El pleno entendimiento tanto de la política como de la poesía se fundamenta siempre en cierta congenialidad entre el político o poeta y el lector u oyente – sólo los amigos se entienden -, en cierta sympatheía o fusión de horizontes. La poesía y la política están situadas en un horizonte prelingüístico que las condiciona y las motiva: hechos mentales y psicológicos, participación de un espíritu universal, intuiciones singulares en las que podemos sentir la proximidad del poeta o político, la fuerza de un mensaje o, sencillamente, descubrir una afinidad profundamente amistosa. Remedando a Dilthey podríamos decir que la poesía y la política abren un amplio dominio de posibilidades que no se dan en la sisífica determinación de la vida real – aparentemente -.
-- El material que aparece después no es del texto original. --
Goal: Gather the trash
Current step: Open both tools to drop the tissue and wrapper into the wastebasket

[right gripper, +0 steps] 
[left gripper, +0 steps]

Wilhelm Humboldt, el prototipo del buen alemán que desapareció por completo en 1933 y que con los leguleyos juezastros analfabetos y prepotentes de la Alemania actual no puede volver a resurgir en aquellos lares, sostenía en sus muchos trabajos sobre el lenguaje que la epifanía de la lengua, aquello que nos constituye y organiza y crea el mundo, la constituyen juntamente la poesía y la oratoria política.

La mayor parte de los grandes políticos o escribieron poesía o fueron devotos toda su vida de la poesía. Ahí están los casos de Demóstenes, Esquines, Isócrates, Démades, Cicerón, César, Guillermo de Aquitania, Alfonso X el Sabio, Isabel la Católica, Felipe II, Antonio Pérez, Luis de Haro, Macanaz, Jovellanos, Disraeli, Gladstone, Cánovas, Churchill, De Gaulle, Schumann, etc. Hasta Napoleón, que alardeaba de despreciar a los poetas, tiene imágenes de gran belleza en sus discursos. Y la verdad es que más que despreciarla, detestaba ese final en aguda que tienen los versos franceses.

Quienes al leer esto observen a los políticos actuales podrían decir que, salvo honrosas excepciones, la poesía no está en la política presente. Y aparentemente dicen la verdad, pero no toda: hoy tampoco hay poetas conocidos de mínima calidad en cuanto que la calidad poética, como la pictórica, la marca la Administración de lo políticamente correcto, gracias a lo cual, triunfan sólo los que ronronean ante el ideario casposo de la socialdemocracia, y sólo se imprime y se sube a las tablas infumable propaganda socialdemócrata.

No podemos pedir al político lo que tampoco tiene la poesía que se edita. Pero tampoco podemos olvidar que el Espíritu universal preexiste a toda poesía y a toda política, y sólo hace falta esperar que vuelva a llegar el momento de los grandes poetas y los grandes políticos. Y ese Espíritu universal, espíritu con mayúscula, acaba haciéndose siempre “athánaton sperma”, semilla inmortal, en la poesía y en la política (Fedro, 277a). Por eso la juventud que ha tomado en la actualidad los mandos de la política en los grandes partidos es nuestra esperanza.